◆ What is being asked ◆
Begin at the line containing "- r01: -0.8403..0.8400" in the data below and go on through the line containing "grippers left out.", repeating each line exactly; include both ends and no other line.

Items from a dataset

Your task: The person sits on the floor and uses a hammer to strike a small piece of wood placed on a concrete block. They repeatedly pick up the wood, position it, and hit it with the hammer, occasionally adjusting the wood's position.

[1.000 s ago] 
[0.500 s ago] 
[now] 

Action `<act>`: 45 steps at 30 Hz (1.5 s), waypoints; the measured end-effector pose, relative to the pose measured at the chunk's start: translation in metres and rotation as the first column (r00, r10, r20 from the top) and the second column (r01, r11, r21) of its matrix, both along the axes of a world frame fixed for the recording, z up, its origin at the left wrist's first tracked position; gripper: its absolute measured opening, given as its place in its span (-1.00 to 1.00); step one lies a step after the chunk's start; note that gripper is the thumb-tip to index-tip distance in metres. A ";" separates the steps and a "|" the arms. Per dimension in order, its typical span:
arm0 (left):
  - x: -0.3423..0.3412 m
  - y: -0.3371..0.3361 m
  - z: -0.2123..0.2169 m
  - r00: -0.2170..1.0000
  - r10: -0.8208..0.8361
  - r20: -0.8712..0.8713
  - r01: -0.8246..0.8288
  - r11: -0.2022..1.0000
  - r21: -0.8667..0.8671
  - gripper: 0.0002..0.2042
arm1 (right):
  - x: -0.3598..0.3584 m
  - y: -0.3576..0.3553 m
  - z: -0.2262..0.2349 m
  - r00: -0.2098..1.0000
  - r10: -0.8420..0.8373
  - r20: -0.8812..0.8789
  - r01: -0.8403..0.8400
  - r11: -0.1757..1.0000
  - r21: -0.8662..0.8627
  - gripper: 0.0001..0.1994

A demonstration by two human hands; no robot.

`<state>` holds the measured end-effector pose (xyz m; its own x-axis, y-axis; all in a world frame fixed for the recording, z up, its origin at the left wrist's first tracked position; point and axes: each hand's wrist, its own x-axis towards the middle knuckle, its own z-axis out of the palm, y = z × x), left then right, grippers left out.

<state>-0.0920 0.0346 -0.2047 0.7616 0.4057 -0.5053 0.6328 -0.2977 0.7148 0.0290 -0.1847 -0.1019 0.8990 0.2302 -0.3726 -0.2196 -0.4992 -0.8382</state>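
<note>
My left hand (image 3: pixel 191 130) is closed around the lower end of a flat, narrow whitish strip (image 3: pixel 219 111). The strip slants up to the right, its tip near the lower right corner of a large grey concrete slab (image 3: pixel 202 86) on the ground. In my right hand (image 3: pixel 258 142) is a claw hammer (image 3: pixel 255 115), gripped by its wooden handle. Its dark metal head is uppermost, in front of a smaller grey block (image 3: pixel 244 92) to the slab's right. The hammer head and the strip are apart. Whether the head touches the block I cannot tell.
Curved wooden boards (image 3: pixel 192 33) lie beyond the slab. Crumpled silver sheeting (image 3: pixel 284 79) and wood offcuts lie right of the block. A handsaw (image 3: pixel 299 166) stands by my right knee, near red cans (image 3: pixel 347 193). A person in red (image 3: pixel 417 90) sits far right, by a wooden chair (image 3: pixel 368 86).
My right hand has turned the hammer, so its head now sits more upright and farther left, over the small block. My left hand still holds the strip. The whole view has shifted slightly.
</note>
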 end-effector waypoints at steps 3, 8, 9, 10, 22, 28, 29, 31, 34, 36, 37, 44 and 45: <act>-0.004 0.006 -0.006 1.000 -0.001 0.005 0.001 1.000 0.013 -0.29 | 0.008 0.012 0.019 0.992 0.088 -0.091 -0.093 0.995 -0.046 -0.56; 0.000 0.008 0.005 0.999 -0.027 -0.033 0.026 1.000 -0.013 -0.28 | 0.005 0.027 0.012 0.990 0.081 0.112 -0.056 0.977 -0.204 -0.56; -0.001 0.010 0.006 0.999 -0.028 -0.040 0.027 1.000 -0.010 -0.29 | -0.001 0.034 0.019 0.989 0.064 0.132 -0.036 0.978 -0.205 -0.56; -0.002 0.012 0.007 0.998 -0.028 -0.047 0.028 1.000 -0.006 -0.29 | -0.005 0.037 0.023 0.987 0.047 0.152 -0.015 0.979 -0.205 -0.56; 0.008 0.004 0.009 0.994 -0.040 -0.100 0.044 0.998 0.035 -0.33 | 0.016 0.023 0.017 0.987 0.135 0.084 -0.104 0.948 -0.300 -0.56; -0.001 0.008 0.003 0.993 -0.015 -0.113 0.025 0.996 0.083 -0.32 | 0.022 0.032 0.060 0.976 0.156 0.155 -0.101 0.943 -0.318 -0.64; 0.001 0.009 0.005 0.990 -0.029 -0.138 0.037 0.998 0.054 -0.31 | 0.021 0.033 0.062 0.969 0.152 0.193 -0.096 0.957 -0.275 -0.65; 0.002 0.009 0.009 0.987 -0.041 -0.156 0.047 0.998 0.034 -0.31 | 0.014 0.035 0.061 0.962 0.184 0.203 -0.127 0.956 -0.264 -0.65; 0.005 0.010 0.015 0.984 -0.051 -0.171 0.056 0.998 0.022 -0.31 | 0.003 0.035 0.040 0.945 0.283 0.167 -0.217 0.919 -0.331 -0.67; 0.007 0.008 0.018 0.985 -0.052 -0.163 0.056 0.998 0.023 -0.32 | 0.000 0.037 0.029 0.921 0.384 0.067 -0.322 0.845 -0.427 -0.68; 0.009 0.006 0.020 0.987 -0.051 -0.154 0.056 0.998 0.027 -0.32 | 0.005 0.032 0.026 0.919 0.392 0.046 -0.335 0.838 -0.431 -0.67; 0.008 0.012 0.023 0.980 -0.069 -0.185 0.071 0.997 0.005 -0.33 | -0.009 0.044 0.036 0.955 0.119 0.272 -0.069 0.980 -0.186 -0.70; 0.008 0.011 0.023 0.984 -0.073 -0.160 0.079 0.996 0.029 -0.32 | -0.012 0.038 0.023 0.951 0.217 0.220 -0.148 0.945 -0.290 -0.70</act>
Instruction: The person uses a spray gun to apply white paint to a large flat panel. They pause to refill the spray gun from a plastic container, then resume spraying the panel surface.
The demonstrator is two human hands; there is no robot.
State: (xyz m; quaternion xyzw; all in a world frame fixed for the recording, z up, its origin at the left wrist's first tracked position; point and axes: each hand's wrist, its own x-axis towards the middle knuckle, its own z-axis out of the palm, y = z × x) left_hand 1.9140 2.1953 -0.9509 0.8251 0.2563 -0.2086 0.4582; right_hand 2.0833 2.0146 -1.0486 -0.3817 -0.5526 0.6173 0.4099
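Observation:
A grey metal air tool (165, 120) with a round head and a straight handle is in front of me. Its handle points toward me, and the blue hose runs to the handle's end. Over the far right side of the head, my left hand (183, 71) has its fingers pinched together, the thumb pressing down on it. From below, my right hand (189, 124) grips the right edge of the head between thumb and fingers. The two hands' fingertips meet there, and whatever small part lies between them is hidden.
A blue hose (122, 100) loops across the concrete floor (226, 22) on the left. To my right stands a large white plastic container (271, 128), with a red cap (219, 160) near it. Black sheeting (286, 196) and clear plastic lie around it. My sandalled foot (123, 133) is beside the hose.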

◆ Task output ◆
  - r01: -0.8403..0.8400
  - r11: -0.1757..1.0000
  - r21: -0.8662..0.8627
  - gripper: 0.0001..0.1994

A demonstration by two human hands; no robot.

`<state>` holds the measured end-effector pose (xyz m; its own x-axis, y-axis; all in a world frame fixed for the recording, z up, its origin at the left wrist's first tracked position; point and axes: each hand's wrist, its own x-axis towards the middle knuckle, its own z-axis out of the palm, y = z × x), left then right, grippers left out.

Work on this exercise has been finished.